--- RAW DATA Enclosed Below ---

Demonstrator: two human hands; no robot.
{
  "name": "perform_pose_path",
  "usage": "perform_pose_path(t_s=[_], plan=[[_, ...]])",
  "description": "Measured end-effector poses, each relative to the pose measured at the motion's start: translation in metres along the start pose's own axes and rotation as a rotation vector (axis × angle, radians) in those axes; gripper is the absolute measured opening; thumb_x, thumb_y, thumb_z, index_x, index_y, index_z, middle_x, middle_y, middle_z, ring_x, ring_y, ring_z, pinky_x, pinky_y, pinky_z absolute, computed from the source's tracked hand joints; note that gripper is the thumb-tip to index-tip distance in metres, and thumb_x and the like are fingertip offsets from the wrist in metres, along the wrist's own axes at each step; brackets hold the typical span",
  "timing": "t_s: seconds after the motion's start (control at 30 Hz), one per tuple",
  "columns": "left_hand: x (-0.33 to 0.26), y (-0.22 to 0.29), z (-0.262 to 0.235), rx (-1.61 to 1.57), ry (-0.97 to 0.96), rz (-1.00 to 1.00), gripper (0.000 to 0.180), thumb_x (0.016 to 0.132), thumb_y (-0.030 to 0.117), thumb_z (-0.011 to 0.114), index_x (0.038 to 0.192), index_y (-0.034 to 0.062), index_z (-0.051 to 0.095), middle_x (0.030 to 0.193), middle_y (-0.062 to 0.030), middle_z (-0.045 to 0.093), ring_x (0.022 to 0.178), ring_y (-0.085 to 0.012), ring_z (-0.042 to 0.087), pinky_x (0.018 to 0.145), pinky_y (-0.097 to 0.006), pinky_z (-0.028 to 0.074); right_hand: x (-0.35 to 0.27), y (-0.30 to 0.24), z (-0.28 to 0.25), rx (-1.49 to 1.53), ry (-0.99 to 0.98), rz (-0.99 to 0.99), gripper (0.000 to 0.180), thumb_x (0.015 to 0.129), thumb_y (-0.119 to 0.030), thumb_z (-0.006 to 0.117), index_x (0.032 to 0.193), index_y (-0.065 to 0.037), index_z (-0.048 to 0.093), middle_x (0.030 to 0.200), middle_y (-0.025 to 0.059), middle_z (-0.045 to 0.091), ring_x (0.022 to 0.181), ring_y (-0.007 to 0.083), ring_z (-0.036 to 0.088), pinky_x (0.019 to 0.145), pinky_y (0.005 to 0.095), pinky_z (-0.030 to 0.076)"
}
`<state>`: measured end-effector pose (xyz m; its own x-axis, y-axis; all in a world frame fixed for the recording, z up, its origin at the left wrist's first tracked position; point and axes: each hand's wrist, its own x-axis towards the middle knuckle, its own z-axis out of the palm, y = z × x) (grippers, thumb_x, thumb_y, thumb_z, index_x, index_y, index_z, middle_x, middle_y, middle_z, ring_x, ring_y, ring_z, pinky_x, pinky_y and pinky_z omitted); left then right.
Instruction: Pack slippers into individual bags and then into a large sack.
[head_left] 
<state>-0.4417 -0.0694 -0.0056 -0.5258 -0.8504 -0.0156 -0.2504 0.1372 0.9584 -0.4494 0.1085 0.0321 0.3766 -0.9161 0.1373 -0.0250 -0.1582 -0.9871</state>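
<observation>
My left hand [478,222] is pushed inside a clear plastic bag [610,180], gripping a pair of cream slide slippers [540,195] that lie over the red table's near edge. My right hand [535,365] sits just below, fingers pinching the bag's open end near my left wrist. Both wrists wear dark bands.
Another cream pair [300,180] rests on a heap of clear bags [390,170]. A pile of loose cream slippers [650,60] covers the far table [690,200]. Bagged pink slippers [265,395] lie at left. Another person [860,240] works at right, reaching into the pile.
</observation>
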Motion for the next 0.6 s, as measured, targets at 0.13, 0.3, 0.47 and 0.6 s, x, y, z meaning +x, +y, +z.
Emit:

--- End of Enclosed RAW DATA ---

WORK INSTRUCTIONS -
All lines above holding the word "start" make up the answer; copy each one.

SOLUTION TO THE PROBLEM -
  "description": "Measured end-effector poses, each relative to the pose measured at the motion's start: translation in metres along the start pose's own axes and rotation as a rotation vector (axis × angle, radians) in those axes; gripper is the absolute measured opening; thumb_x, thumb_y, thumb_z, index_x, index_y, index_z, middle_x, middle_y, middle_z, ring_x, ring_y, ring_z, pinky_x, pinky_y, pinky_z absolute, computed from the source's tracked hand joints; note that gripper is the thumb-tip to index-tip distance in metres, and thumb_x and the like are fingertip offsets from the wrist in metres, along the wrist's own axes at each step; brackets hold the typical span",
  "timing": "t_s: seconds after the motion's start (control at 30 Hz), one per tuple",

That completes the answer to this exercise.